▸ About this exercise:
Whatever the records say, give every one of them again exactly.

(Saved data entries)
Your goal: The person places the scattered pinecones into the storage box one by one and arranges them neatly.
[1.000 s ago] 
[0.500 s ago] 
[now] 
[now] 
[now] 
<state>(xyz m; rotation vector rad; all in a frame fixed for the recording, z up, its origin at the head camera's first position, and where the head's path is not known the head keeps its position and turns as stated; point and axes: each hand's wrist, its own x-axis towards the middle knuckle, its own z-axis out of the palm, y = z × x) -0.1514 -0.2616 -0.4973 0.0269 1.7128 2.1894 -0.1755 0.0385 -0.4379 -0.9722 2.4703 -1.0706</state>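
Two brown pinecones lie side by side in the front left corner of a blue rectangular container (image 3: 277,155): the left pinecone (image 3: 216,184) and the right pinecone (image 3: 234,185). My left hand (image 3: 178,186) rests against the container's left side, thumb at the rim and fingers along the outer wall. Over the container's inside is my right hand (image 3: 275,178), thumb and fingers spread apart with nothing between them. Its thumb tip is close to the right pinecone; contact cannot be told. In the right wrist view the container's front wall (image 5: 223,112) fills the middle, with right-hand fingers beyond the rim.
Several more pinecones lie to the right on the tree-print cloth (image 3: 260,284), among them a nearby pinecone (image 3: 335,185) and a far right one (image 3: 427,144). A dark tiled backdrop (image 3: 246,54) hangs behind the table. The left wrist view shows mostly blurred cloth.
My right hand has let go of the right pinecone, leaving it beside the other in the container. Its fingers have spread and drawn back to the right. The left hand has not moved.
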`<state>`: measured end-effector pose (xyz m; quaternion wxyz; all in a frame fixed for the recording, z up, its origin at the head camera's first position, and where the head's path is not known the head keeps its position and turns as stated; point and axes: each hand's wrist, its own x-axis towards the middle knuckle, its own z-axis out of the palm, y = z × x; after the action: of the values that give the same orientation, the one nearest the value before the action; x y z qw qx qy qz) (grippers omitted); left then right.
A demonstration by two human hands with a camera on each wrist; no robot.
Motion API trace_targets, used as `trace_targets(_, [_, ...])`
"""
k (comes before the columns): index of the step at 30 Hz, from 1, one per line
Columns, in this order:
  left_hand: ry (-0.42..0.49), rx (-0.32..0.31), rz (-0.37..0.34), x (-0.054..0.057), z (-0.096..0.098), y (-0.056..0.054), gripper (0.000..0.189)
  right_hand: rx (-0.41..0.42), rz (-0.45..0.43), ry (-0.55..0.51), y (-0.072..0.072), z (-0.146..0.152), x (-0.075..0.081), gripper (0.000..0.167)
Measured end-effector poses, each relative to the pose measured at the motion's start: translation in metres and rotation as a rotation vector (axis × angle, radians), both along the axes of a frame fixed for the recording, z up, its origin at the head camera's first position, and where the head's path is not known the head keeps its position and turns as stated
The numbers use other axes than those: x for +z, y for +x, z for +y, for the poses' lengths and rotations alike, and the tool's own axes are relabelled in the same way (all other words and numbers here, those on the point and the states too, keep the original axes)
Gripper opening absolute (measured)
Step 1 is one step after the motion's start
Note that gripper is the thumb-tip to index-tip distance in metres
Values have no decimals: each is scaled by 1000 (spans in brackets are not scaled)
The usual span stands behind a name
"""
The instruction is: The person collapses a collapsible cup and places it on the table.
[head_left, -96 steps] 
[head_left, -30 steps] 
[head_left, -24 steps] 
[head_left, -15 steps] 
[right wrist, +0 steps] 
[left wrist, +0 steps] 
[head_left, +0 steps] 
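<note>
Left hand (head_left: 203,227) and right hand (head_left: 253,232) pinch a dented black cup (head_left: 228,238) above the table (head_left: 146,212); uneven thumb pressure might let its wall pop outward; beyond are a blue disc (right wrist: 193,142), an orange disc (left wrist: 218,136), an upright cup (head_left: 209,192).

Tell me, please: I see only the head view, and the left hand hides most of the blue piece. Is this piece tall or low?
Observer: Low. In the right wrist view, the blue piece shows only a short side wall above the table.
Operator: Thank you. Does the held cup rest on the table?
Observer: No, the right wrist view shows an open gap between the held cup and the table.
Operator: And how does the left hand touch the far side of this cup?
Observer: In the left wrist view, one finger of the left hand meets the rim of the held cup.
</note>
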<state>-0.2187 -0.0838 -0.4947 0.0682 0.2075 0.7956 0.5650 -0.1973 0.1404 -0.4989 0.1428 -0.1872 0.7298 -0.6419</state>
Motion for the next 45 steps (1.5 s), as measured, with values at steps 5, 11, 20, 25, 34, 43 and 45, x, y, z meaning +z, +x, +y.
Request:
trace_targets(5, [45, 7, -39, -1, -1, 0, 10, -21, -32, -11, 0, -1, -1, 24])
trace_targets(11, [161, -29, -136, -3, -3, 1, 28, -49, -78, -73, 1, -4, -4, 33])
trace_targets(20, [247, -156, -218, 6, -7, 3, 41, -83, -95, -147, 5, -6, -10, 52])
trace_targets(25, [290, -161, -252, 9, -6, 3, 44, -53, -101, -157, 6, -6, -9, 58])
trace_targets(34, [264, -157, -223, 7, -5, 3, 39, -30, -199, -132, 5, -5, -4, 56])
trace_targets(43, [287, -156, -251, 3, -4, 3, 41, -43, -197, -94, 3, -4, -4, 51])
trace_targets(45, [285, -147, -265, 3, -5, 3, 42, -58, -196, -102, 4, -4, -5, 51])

▸ Solution to the problem:
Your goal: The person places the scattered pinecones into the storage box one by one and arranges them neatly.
[1.000 s ago] 
[0.500 s ago] 
[now] 
[now] 
[now] 
<state>(xyz m; rotation vector rad; all in a frame fixed for the recording, z up, its origin at the head camera's first position, and where the head's path is not known the head keeps its position and turns as stated; point and axes: each hand's wrist, its own x-axis towards the middle knuckle, its own z-axis out of the palm, y = z × x) -0.1514 -0.2616 -0.4973 0.0269 1.7128 2.1894 -0.1755 0.0385 -0.4379 -0.9722 2.4703 -1.0706</state>
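Two brown pinecones lie side by side in the front left corner of a blue rectangular container (image 3: 277,155): the left pinecone (image 3: 216,184) and the right pinecone (image 3: 234,185). My left hand (image 3: 178,186) rests against the container's left side, thumb at the rim and fingers along the outer wall. Over the container's inside is my right hand (image 3: 275,178), thumb and fingers spread apart with nothing between them. Its thumb tip is close to the right pinecone; contact cannot be told. In the right wrist view the container's front wall (image 5: 223,112) fills the middle, with right-hand fingers beyond the rim.
Several more pinecones lie to the right on the tree-print cloth (image 3: 260,284), among them a nearby pinecone (image 3: 335,185) and a far right one (image 3: 427,144). A dark tiled backdrop (image 3: 246,54) hangs behind the table. The left wrist view shows mostly blurred cloth.
My right hand has let go of the right pinecone, leaving it beside the other in the container. Its fingers have spread and drawn back to the right. The left hand has not moved.
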`<state>`: measured end-effector pose (xyz m; quaternion wxyz; all in a frame fixed for the recording, z up, its origin at the head camera's first position, and where the head's path is not known the head keeps its position and turns as stated; point and axes: each hand's wrist, its own x-axis towards the middle knuckle, its own z-axis out of the palm, y = z × x; after the action: of the values that give the same orientation, the one nearest the value before the action; x y z qw qx qy qz) (grippers omitted); left then right.
A demonstration by two human hands with a camera on each wrist; no robot.
Motion API trace_targets, used as `trace_targets(_, [_, ...])`
"""
k (comes before the columns): index of the step at 30 Hz, from 1, one per line
Columns, in this order:
  left_hand: ry (-0.42..0.49), rx (-0.32..0.31), rz (-0.37..0.34), x (-0.054..0.057), z (-0.096..0.098), y (-0.056..0.054), gripper (0.000..0.189)
  right_hand: rx (-0.41..0.42), rz (-0.45..0.43), ry (-0.55..0.51), y (-0.072..0.072), z (-0.146..0.152), x (-0.075..0.081), gripper (0.000..0.167)
Measured end-effector poses, each relative to the pose measured at the motion's start: translation in metres and rotation as a rotation vector (axis × angle, radians), both along the axes of a frame fixed for the recording, z up, its origin at the head camera's first position, and where the head's path is not known the head keeps its position and turns as stated
The numbers use other axes than those: x for +z, y for +x, z for +y, for the poses' lengths and rotations alike, and the tool's own axes are relabelled in the same way (all other words and numbers here, those on the point and the states too, keep the original axes)
Gripper opening absolute (measured)
Step 1 is one step after the motion's start
Note that gripper is the thumb-tip to index-tip distance in metres
Values have no decimals: each is scaled by 1000 (spans in brackets are not scaled)
The usual span stands behind a name
"""
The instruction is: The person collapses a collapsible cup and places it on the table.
[head_left, -96 steps] 
[head_left, -30 steps] 
[head_left, -24 steps] 
[head_left, -15 steps] 
[right wrist, +0 steps] 
[left wrist, +0 steps] 
[head_left, +0 steps] 
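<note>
Left hand (head_left: 203,227) and right hand (head_left: 253,232) pinch a dented black cup (head_left: 228,238) above the table (head_left: 146,212); uneven thumb pressure might let its wall pop outward; beyond are a blue disc (right wrist: 193,142), an orange disc (left wrist: 218,136), an upright cup (head_left: 209,192).

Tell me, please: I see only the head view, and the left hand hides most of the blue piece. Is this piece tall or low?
Observer: Low. In the right wrist view, the blue piece shows only a short side wall above the table.
Operator: Thank you. Does the held cup rest on the table?
Observer: No, the right wrist view shows an open gap between the held cup and the table.
Operator: And how does the left hand touch the far side of this cup?
Observer: In the left wrist view, one finger of the left hand meets the rim of the held cup.
</note>
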<state>-0.2187 -0.0838 -0.4947 0.0682 0.2075 0.7956 0.5650 -0.1973 0.1404 -0.4989 0.1428 -0.1872 0.7298 -0.6419</state>
Motion for the next 45 steps (1.5 s), as measured, with values at steps 5, 11, 20, 25, 34, 43 and 45, x, y, z meaning +z, +x, +y.
Request:
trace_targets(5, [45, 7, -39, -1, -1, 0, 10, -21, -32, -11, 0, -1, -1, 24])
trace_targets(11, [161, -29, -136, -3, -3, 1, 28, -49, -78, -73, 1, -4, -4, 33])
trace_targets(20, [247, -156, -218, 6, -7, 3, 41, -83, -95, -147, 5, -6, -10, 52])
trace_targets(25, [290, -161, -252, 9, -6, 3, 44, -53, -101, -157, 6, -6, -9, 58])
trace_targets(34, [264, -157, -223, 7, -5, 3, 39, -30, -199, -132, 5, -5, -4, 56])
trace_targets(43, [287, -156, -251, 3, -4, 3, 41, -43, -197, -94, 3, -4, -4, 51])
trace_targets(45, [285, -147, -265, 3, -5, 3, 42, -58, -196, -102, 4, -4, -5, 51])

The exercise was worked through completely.